[[ Data records, beginning ]]
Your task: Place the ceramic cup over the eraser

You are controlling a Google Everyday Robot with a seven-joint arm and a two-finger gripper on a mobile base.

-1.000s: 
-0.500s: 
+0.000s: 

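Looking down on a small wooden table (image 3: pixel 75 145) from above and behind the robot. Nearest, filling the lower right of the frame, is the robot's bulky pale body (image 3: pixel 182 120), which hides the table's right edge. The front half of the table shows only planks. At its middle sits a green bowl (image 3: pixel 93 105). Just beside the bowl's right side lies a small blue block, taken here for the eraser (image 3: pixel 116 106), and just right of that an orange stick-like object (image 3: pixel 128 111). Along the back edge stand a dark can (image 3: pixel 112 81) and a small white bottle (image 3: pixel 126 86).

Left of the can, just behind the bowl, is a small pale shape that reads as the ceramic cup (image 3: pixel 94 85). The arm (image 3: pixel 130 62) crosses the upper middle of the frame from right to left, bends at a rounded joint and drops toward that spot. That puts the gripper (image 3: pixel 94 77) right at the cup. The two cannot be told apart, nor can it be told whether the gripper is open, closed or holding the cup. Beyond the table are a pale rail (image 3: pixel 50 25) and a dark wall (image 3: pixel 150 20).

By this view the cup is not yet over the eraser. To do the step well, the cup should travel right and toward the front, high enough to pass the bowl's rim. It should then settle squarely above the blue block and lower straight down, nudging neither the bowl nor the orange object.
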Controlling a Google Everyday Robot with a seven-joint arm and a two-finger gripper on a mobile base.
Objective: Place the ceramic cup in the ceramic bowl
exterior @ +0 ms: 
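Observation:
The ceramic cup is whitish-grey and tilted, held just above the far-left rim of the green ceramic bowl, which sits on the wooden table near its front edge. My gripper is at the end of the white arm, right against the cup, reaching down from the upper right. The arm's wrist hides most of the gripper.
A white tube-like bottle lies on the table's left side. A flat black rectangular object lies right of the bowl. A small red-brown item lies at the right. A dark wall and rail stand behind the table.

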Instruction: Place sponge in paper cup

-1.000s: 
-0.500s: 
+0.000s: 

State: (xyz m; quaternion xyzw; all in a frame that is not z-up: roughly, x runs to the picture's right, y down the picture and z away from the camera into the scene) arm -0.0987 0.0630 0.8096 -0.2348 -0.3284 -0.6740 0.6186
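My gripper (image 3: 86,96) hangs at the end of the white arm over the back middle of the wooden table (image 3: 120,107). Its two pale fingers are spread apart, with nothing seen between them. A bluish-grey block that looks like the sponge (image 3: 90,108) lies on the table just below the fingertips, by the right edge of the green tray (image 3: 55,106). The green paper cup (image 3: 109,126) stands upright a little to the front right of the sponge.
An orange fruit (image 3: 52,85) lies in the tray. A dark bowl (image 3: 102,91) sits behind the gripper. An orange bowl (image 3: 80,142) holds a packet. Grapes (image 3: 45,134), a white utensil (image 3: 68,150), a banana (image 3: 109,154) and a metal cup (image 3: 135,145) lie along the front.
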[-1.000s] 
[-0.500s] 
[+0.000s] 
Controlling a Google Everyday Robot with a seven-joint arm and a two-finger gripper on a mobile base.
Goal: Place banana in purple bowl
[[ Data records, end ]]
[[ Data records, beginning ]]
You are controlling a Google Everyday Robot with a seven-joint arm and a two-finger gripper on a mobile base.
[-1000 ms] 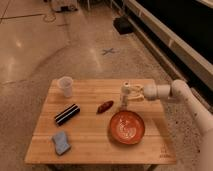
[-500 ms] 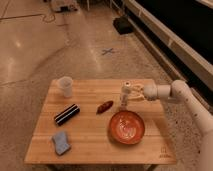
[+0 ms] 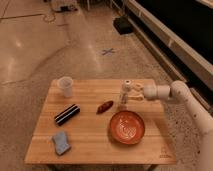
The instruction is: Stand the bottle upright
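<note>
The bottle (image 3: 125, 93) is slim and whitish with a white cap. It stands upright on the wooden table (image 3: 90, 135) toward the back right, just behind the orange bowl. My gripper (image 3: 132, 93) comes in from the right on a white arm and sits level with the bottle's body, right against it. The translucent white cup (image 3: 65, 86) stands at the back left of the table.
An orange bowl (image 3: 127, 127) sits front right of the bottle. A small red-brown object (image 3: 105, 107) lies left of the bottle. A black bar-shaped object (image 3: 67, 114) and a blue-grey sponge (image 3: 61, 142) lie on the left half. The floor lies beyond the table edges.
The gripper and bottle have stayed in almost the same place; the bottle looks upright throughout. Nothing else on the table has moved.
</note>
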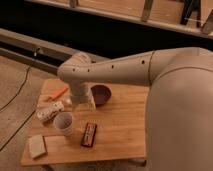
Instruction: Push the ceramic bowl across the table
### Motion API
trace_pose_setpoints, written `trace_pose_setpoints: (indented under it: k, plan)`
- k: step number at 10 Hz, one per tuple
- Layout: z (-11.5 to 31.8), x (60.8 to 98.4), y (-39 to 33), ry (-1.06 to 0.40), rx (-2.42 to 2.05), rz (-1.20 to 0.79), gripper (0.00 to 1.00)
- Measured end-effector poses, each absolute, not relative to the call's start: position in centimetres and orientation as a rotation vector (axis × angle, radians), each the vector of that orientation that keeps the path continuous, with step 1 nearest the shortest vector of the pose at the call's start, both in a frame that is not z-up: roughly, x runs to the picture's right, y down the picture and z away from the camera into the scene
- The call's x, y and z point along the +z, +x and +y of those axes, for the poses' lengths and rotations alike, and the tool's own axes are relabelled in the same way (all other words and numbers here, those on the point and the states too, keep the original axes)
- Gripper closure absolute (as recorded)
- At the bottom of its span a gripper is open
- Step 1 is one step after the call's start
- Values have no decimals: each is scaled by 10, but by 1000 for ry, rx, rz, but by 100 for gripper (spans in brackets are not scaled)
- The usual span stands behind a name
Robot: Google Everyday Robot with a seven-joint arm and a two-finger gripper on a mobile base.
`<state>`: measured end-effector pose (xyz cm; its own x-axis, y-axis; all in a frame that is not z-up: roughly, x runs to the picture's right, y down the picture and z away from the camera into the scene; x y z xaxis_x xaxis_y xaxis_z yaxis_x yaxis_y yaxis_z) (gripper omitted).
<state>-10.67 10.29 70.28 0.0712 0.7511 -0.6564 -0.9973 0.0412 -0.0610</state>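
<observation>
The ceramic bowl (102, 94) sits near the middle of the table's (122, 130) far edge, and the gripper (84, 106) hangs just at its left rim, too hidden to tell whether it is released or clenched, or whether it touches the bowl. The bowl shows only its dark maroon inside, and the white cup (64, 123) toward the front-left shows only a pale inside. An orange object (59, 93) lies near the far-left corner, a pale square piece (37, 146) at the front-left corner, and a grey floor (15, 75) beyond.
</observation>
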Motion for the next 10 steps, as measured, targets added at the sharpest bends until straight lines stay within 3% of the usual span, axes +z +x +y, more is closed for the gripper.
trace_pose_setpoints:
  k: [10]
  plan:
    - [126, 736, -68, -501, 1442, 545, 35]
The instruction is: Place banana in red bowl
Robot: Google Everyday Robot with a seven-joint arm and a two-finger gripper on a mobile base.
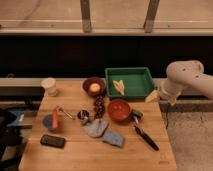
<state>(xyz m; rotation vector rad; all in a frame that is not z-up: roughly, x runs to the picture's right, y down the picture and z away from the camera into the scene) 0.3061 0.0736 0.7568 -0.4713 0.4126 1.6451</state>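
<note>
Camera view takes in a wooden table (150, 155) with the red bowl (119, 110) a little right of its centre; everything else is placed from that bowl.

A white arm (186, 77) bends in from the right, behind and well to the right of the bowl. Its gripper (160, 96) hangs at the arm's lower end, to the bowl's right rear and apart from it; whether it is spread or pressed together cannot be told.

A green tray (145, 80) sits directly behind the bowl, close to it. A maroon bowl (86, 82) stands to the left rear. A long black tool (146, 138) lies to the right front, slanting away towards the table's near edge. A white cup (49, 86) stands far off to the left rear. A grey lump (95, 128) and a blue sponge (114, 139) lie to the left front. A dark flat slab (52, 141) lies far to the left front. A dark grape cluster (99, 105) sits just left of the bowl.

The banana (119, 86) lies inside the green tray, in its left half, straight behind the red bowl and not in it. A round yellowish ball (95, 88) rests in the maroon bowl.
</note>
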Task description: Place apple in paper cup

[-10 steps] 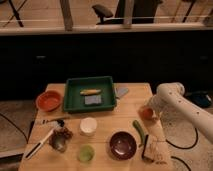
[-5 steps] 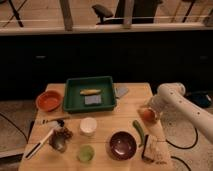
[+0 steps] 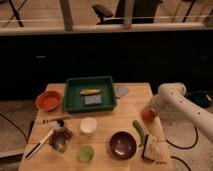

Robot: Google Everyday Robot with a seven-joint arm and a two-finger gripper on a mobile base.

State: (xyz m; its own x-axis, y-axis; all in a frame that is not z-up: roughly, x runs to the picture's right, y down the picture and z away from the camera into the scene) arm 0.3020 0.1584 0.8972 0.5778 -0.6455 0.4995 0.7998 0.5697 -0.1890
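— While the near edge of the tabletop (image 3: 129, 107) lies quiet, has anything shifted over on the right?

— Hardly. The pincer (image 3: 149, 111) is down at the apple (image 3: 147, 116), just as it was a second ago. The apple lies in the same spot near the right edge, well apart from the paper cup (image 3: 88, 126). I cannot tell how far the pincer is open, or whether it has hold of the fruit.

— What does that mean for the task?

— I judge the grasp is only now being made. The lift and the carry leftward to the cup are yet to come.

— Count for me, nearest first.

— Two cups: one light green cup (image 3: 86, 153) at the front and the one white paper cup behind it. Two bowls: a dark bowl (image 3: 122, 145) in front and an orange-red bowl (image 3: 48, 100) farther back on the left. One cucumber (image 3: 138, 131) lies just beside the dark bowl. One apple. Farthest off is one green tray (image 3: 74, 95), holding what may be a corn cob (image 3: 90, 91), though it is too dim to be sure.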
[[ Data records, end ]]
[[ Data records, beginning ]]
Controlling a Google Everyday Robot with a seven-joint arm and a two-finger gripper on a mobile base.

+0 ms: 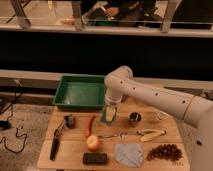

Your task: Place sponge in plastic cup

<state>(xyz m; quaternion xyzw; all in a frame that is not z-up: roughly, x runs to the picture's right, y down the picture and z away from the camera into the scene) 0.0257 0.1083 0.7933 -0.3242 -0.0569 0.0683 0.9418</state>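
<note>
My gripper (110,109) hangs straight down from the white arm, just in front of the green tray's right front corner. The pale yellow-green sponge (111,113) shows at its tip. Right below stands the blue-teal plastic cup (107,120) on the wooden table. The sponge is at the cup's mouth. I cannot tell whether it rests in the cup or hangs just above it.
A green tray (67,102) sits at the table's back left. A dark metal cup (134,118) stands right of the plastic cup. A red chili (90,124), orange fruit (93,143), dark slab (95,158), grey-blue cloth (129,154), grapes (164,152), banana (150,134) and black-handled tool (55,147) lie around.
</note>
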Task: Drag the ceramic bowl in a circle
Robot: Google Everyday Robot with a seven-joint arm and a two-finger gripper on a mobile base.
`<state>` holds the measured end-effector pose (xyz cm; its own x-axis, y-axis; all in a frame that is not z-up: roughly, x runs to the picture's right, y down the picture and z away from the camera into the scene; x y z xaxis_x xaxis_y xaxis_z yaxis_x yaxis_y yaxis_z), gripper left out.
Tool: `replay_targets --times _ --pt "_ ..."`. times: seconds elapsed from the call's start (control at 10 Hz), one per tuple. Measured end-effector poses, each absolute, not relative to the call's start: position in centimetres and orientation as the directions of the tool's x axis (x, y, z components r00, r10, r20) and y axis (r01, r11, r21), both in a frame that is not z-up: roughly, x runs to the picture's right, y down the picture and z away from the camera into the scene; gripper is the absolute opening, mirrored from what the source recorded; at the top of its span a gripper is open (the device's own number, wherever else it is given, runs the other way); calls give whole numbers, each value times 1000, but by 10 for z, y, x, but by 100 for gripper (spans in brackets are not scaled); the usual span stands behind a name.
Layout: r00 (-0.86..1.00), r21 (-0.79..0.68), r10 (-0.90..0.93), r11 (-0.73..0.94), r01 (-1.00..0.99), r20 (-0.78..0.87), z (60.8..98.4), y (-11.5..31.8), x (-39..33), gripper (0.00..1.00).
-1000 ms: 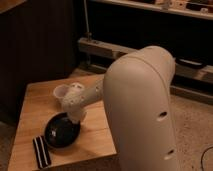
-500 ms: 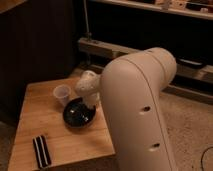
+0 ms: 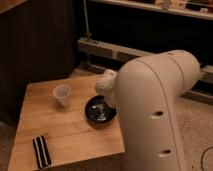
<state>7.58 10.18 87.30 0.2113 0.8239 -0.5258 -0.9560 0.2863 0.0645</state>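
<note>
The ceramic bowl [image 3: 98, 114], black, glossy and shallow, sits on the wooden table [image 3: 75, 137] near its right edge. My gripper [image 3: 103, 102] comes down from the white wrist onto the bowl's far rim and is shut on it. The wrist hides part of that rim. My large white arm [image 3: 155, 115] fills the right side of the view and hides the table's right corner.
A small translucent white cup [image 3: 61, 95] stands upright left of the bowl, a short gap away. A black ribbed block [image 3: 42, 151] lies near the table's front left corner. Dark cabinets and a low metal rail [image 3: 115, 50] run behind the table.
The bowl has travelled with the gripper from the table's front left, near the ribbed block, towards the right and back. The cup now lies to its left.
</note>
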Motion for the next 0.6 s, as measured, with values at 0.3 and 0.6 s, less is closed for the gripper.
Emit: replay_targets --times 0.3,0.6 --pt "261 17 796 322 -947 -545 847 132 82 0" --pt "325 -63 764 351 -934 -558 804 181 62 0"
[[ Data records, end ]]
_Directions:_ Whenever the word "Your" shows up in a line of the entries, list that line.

_Answer below:_
Your task: Place the ceramic cup over the eraser
Your task: Place sponge in plastic cup

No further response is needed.